Directions: When a line below contains the string "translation", show that line.

Records shown section start

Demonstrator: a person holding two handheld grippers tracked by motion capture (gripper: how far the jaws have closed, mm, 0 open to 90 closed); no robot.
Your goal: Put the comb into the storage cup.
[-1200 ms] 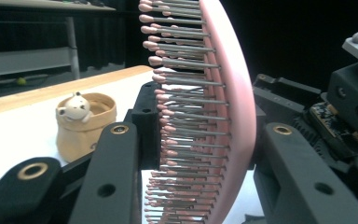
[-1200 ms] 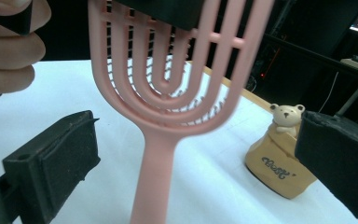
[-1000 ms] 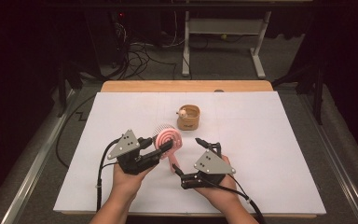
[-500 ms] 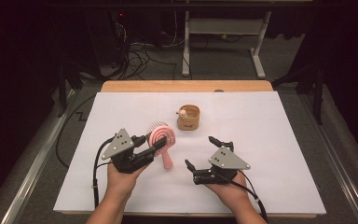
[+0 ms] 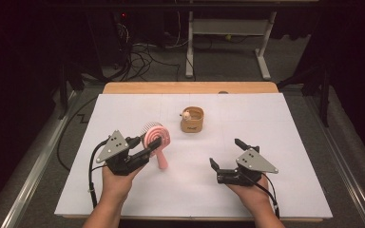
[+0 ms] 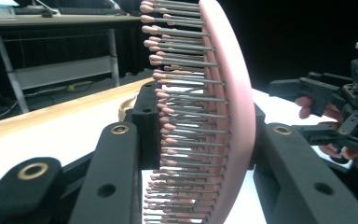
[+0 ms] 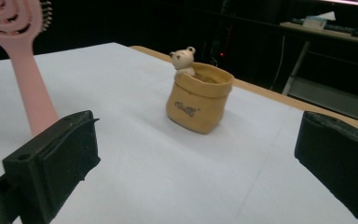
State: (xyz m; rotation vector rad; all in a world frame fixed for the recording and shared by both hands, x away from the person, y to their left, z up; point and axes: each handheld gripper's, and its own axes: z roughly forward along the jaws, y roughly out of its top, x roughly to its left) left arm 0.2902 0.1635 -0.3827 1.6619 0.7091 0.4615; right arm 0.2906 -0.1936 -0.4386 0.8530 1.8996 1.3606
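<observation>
A pink hairbrush (image 5: pixel 156 137) stands handle-down on the white table, with my left gripper (image 5: pixel 146 145) shut on its round head. In the left gripper view the bristled head (image 6: pixel 223 116) sits edge-on between the two black jaws of my left gripper (image 6: pixel 203 128). My right gripper (image 5: pixel 225 153) is at the front right, open, apart from the brush. Its jaws stand wide in the right gripper view (image 7: pixel 196 158), with nothing between them. Beyond them are a small tan pot with a bear figure (image 7: pixel 198 100) and the brush handle (image 7: pixel 28 88).
The tan pot (image 5: pixel 192 119) stands near the middle back of the white sheet (image 5: pixel 285 137). A wooden table edge (image 5: pixel 190 87) runs along the back. Cables and a desk frame (image 5: pixel 228 38) lie on the floor beyond. The right gripper (image 6: pixel 335 107) shows in the left gripper view.
My right gripper has drawn away from the brush handle to the right. The left gripper has kept its hold on the brush head and drifted slightly left.
</observation>
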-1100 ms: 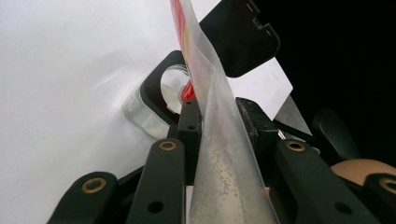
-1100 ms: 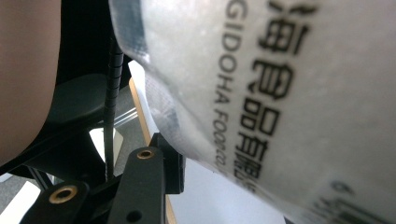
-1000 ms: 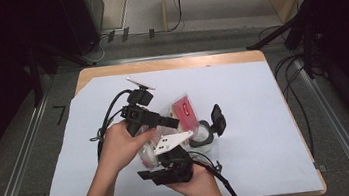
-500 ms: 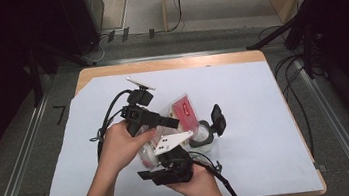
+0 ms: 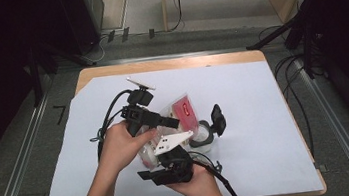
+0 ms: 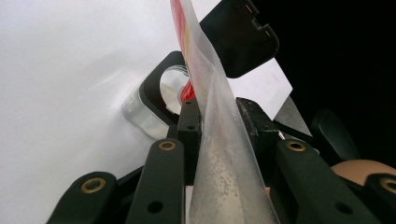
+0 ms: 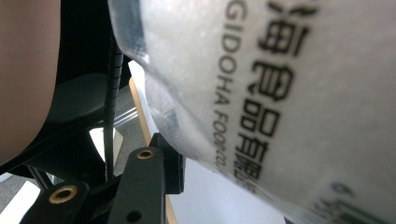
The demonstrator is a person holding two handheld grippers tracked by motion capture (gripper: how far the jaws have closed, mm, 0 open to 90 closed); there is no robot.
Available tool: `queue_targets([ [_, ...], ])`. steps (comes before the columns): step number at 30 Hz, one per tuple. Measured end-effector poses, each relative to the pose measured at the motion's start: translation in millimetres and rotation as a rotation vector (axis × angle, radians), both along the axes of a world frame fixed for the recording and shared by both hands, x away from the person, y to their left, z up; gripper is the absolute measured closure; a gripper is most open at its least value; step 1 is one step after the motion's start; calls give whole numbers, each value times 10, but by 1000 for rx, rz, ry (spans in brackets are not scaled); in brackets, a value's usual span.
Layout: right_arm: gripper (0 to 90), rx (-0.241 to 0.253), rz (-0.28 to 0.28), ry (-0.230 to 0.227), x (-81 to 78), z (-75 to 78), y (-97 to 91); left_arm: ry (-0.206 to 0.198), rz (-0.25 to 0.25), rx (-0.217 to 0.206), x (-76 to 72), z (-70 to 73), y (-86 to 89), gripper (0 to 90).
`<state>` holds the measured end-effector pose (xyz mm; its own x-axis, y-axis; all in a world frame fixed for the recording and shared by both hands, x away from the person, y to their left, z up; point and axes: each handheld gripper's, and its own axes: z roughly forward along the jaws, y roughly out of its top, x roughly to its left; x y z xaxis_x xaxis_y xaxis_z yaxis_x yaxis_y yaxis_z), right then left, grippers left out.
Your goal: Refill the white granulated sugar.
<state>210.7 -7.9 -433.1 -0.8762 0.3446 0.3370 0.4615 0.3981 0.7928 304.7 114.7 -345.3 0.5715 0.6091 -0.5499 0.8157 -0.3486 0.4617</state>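
A clear plastic bag point(image 5: 184, 109) of pale powder with a red label hangs over an open clear jar point(image 5: 202, 136) whose black flip lid point(image 5: 218, 119) stands up. My left gripper point(image 5: 173, 122) is shut on the bag's upper part; in the left gripper view the bag point(image 6: 219, 154) runs up between the jaws toward the jar point(image 6: 154, 112). My right gripper point(image 5: 164, 154) is below it, shut on the bag's bulky lower end. In the right gripper view the printed bag point(image 7: 280, 93) lies against one black finger point(image 7: 161, 163) and hides the other.
A white sheet point(image 5: 267, 132) covers the wooden table point(image 5: 168, 64). Black cables trail from both grippers, one looping at the left point(image 5: 109, 116). Dark equipment and floor cables point(image 5: 294, 63) surround the table.
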Motion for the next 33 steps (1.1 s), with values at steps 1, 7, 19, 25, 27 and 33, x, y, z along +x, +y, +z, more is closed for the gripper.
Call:
queue_targets([
  [1,630,1,0,0,-1,0,0,0,0,1,0,1,1,731],
  [7,630,1,1,0,-1,1,1,0,0,0,-1,1,1,731],
  [19,630,0,2,1,-4,2,1,2,0,6,-8,8,-2,730],
  [25,630,3,2,3,-8,5,4,-4,-6,9,-10,11,2,730],
  [27,630,4,3,4,-10,7,4,-3,-5,8,-11,12,1,730],
  [33,630,8,5,9,-13,14,4,-5,-2,7,-16,18,-1,728],
])
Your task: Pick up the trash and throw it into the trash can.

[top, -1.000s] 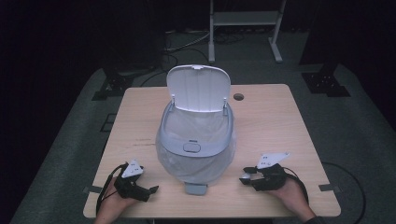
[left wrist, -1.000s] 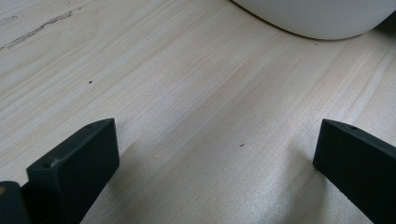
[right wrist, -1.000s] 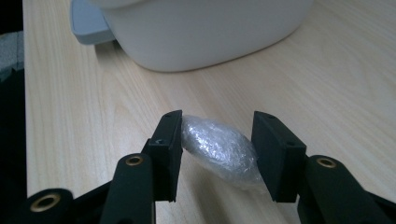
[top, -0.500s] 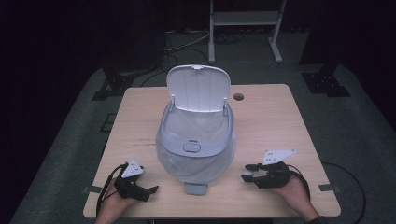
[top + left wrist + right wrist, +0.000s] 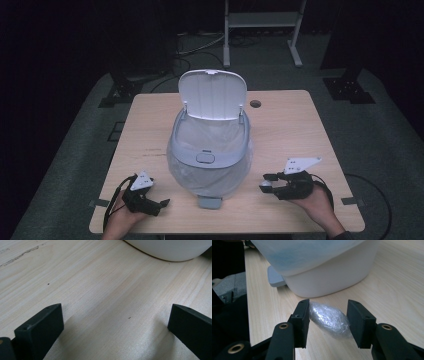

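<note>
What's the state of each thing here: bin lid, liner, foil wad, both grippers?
White plastic pedal bin: upright on the wooden table.
Bin's white hinged lid: open, standing up.
Translucent plastic liner: fitted, draped over the rim.
Crumpled silver foil wad: clamped between the jaws.
Right gripper: shut on the wad.
Left gripper: open, empty, low over the table.

You've got one bin (image 5: 210,165) with its lid up, one crumpled plastic ball (image 5: 329,319), two grippers — left gripper (image 5: 159,205), right gripper (image 5: 267,182) — one table (image 5: 290,130).

High cam overhead; gripper cams tabletop-close, share bin (image 5: 210,150).
</note>
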The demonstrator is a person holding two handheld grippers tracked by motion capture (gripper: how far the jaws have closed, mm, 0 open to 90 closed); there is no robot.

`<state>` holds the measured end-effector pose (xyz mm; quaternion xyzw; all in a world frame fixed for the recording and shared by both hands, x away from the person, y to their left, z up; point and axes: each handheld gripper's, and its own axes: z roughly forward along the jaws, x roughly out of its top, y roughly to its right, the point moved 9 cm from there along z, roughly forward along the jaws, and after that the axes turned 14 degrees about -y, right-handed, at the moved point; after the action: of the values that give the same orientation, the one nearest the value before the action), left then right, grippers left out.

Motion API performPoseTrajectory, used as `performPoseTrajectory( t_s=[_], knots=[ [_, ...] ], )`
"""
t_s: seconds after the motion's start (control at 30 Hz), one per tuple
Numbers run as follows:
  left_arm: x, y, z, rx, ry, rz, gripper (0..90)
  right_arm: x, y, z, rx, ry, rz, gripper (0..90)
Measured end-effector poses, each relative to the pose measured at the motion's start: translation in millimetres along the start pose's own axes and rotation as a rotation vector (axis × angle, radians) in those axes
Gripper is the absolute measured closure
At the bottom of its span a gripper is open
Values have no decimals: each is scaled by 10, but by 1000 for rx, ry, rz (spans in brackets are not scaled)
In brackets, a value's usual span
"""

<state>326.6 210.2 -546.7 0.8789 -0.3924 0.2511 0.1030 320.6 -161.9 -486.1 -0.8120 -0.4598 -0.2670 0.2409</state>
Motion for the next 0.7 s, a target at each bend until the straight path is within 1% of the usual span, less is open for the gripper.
performPoseTrajectory(
  t_s=[0.53, 0.67, 0.7],
  knots=[
    [0, 0, 0, 0, 0, -1, 0, 131, -16, -132, 9, 35, -8, 531],
    [0, -1, 0, 1, 0, 2, 0, 164, -33, -172, 22, 43, -9, 531],
    [0, -2, -1, 1, -1, 2, 0, 175, -35, -184, 19, 47, -13, 532]
  ],
)
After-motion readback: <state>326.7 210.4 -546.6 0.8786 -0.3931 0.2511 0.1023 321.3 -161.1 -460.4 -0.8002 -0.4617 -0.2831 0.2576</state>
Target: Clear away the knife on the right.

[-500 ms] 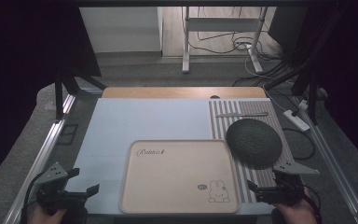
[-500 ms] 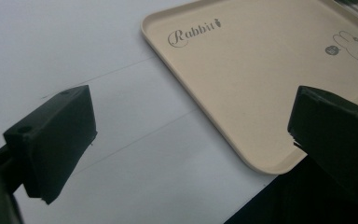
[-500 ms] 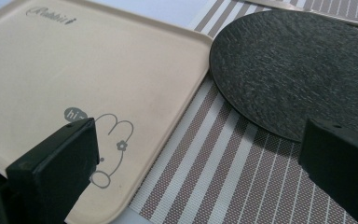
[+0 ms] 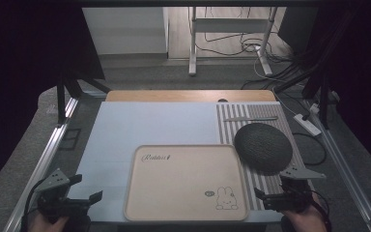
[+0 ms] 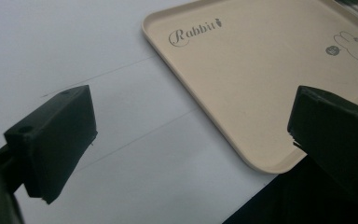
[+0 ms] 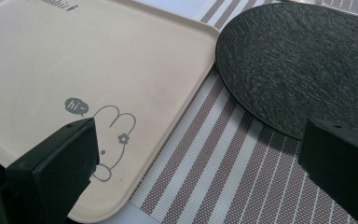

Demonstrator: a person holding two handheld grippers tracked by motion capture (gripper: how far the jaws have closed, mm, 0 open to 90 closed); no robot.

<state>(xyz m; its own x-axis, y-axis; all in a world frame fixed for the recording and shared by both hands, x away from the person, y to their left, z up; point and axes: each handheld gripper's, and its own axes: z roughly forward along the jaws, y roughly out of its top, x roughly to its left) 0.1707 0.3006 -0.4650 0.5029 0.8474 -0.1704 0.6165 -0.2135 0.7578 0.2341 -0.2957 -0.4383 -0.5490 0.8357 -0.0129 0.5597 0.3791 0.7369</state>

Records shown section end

Exercise response:
Available tool: `queue_targets([ [_, ...], ])`. steps (comes before the columns): step number at 30 Hz, one per tuple. Measured end-effector poses, each relative to the pose measured at the motion's start: translation in millimetres and rotation as a rotation vector (axis × angle, radians), both along the axes of a world frame fixed for the recording and shared by both hands, x away from the person, y to their left, z up; gripper is the absolute measured closure; a gripper is most open at its least value; step 1 is one step after the motion's start; calls give whole numbers, each value times 10, but by 1000 for rx, rz, ry (spans in brackets are not scaled); in brackets, a value's usual span.
Measured end-effector poses, each relative to the pose measured at the motion's start: translation in millimetres along the start pose's own axes and rotation as a rotation vector (axis × angle, radians) in those axes

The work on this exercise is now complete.